Conf Adv AIDS Vaccine Dev. 1997 May 4-7;:34. Unique Identifier : AIDSLINE MED/97927022
Stevenson M; Brichacek B; Jacque JM; Mann A; Sleigh R; Sharkey M; Sharova N; Lifson J; Hahn B; Hirsch V; University of Massachusetts Medical Center, Molecular Genetics and; Microbiology, Worcester, MA.

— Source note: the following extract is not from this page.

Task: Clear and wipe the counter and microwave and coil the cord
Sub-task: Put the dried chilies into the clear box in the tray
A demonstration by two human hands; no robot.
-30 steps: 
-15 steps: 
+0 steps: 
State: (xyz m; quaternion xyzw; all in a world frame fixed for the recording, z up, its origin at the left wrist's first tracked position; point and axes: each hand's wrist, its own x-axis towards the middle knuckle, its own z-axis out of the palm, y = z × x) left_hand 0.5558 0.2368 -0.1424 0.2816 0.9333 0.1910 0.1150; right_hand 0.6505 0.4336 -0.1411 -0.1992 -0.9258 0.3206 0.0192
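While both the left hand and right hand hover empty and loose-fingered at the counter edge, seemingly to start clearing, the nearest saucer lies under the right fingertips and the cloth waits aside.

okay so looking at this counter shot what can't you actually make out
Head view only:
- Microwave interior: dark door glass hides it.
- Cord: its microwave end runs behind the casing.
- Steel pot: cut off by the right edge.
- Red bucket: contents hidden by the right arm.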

Abstract: Following fusion of viral with host cell membranes, viral nucleic acids are transported to the host cell nucleus where integration of viral with host cell DNA occurs. We have previously demonstrated that the structural gagMA protein and the Vpr/Vpx proteins are important in allowing viral nucleic acids to access the host cell nucleus. We have also demonstrated that the opposing membrane targeting and nuclear targeting properties of gagMA are regulated by phosphorylation and that this phosphorylation is carried out by a virion-associated serine/threonine kinase. We have now identified the virion-associated kinase as ERK-MAPK, a member of the mitogen-activated protein kinase cascade. The major virion substrate for this virion-associated kinase is gagMA. Virion-associated MAPK activity and virus infectivity can be stimulated in trans with PMA or a dominant active MAP kinase MEK). In contrast, virion-associated MAPK activity and virus infectivity can be inhibited by specific inhibitors of the MAP kinase pathway. Nef does not appear to directly influence the activation of MAP kinase components but is able to activate a Src family tyrosine kinase which regulates the MAP kinase cascade. In addition to gagMA, nuclear transport of viral reverse transcription complexes is facilitated by HIV-1 Vpr while in SIV(sm)PBj, this function is provided by Vpx. SIV(sm)PBj Vpx mutants replicate efficiently in activated macaque T cells but are unable to replicate in macaque macrophages. We have studied in vivo properties of SIV(sm)PBj Vpr and Vpx mutants in nemestrina macaques in order to examine the role of macrophages in viral pathogenicity. Our studies support the notion that macrophages play an essential role in mucosal transmission and additionally in virus dissemination and persistence.
Keywords: *HIV-1/PATHOGENICITY *Membrane FusionKWDhiv-1/pathogenicityKWDmembranefusion
971130
M97B1196

Copyright © 1997 - National Library of Medicine. Reproduced under license with the National Library of Medicine, Bethesda, MD.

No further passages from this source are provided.